Product Security Practices

New features, functionality, and design changes go through a security review process facilitated by the security team. In addition, our code is audited with automated static analysis software, tested, and manually peer-reviewed prior to being deployed to production. The security team works closely with development teams to resolve any additional security concerns that may arise during development.

Data protection

21RISK uses MongoDB Atlas as a database provider. The underlying data center we are currently using is AWS data center in Ireland (eu-west-1), through MongoDB Atlas. MongoDB guarantees, no matter the underlying hosting provider:

  • Network Isolation ; MongoDB Atlas only uses dedicated clusters in a unique Virtual Private Cloud (VPC) with dedicated firewalls. Important features of the platform are protected by IP access list or VPC Peering.
  • Role-based access management; Access to our database is protected with role best practices. This is one of the key features that ensure the separation between production, stage, environment and other environments.
  • End-to-end encryption; All network traffic is encrypted using Transport layer Security (TLS). Data at rest is encrypted using encrypted storage volumes.
  • Granular database auditing ; Systems activity is easily monitored and logged in MongoDB.
  • Two factor authentication; All services are two-factor authentication protected.

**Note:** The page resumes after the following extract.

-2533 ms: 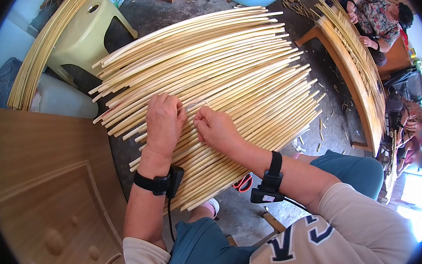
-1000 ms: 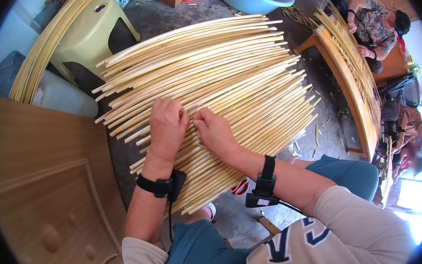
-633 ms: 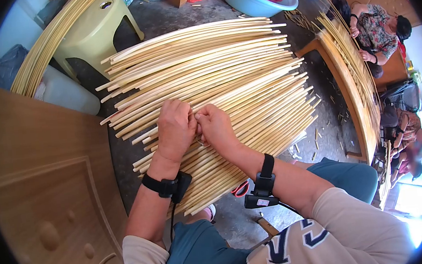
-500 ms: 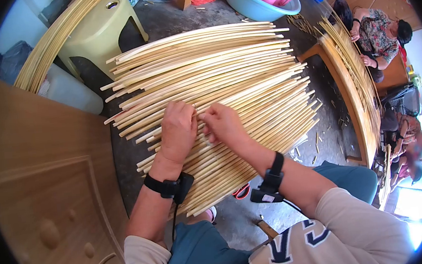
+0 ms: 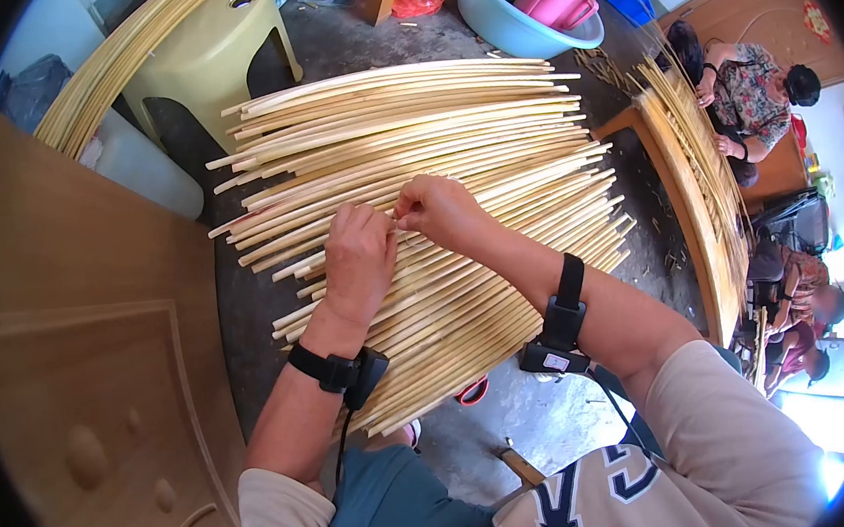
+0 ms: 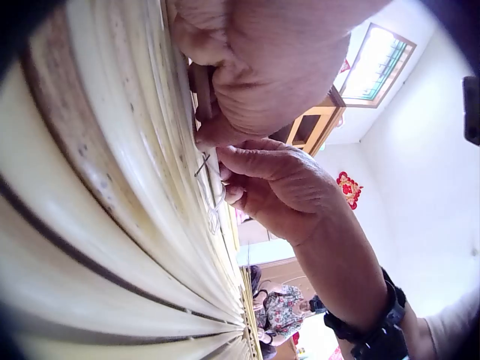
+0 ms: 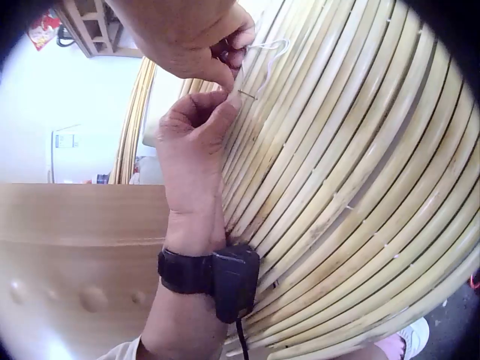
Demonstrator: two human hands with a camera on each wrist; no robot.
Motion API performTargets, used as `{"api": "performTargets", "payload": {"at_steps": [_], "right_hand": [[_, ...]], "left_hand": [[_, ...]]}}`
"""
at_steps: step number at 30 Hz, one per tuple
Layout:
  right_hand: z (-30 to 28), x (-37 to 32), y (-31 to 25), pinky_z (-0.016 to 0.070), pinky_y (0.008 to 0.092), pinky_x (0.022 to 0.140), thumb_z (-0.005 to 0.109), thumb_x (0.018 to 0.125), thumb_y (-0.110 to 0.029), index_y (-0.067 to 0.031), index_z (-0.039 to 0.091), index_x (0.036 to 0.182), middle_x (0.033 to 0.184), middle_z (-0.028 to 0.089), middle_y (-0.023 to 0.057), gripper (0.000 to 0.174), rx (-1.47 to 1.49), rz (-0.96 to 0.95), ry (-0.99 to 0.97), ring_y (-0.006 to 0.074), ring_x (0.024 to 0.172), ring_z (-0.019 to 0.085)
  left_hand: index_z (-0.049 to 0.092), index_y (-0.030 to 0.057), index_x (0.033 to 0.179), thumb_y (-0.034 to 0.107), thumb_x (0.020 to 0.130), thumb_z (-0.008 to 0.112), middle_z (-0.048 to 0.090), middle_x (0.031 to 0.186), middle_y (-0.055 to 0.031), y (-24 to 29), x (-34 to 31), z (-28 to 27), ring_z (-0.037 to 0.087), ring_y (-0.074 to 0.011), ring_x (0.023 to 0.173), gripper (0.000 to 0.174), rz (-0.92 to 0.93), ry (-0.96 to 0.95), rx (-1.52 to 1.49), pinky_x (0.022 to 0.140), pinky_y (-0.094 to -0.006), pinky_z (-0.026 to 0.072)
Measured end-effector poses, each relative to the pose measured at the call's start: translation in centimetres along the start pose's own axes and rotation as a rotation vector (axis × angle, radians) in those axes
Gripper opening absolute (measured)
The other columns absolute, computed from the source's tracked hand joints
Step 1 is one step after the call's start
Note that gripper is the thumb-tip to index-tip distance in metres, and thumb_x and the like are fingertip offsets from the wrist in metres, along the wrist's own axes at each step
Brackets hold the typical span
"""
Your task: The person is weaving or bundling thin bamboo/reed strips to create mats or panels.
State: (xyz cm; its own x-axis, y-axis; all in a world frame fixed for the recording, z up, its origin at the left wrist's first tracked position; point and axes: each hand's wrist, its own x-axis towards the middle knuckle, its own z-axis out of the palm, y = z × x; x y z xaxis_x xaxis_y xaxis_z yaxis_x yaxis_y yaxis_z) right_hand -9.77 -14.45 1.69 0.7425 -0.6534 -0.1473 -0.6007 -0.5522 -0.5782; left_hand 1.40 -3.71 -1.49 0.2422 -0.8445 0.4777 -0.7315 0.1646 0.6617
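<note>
Under both hands lies a broad mat of pale peeled sticks (image 5: 490, 117), side by side, with small white stitches (image 7: 349, 206) across several of them. My left hand (image 5: 359, 254) rests over its left half, thumb and forefinger pinched together. A thin, needle-like metal piece (image 7: 248, 94) sticks out at those fingertips. My right hand (image 5: 442, 209) meets the left one tip to tip, its fingers curled in a pinch on white thread (image 7: 279, 49). The thread loops over the sticks beside it, also visible as white thread (image 6: 214, 219) in the left wrist view.
A wooden panel (image 5: 96, 322) stands close on the left. Behind are a cream stool (image 5: 209, 61), a stick bundle (image 5: 114, 75) and a blue basin (image 5: 512, 25). Red-handled scissors (image 5: 473, 392) lie below the mat. Other people (image 5: 754, 99) sit at right by a wooden bench (image 5: 683, 210).
My right hand has risen from beside and below the left hand to its fingertips, with the right forearm swung outward. The left hand has shifted slightly right and stays pinched.
</note>
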Motion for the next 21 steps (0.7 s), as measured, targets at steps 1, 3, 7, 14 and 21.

The features above is an contributing factor to MongoDB being certified with:

  • HIPAA
  • GDPR
  • SOC
  • EU-US Privacy Shield
  • ISO/IEC 27001:2013
  • PCI DSS

On our application server, we also enforce role-based access management. This makes it possible to guarantee that a user will only have access to the data necessary to complete his tasks. For example, we offer our customers to use view-only roles. A user with the view-only role only has access to view data, but can’t add new, update or delete data.

Application hosting

Our Node.js application is hosted at Heroku. Heroku internally uses Amazon (AWS), and is credited with:

  • ISO 27001
  • SOC 1 and SOC 2/SSAE 16/ISAE 3402 (Previously SAS 70 Type II)
  • PCI Level 1
  • FISMA Moderate
  • Sarbanes-Oxley (SOX)
  • Fire detection and suppression systems (Wet-pipe or double-interlocked pre-action or gaseous sprinkler systems)
  • Power; all data centers are protected with UPS (Uninterruptible Power Supply.
  • Climate and temperature control; All data centers provide atmospheric conditions at optimal levels

Heroku also provides excellent firewalls, protecting against applications establishing localhost connections over the loopback network interface. TCP Syn cookies help protect the Heroku network against DDoS attacks, which is further protected through our CDN provider Cloudflare. The Heroku-managed firewalls also prevent IP, MAC and ARP spoofing, and packet sniffing is prevented by infrastructure including the hypervisor which will not deliver traffic to an interface to which it is not addressed to.

The fundamental fact that environments at Heroku are separated, is documented further here https://devcenter.heroku.com/articles/dyno-isolation .

Disaster Recovery

Backup of data

21RISK ensures that we have a continuous backup of both the application code and all data stored in our database. This makes it possible to recover after an unexpected failure, with a minimum of interruption.

On a regular schedule, we make sure to back up to a different region, to ensure data is stored in multiple AWS regions.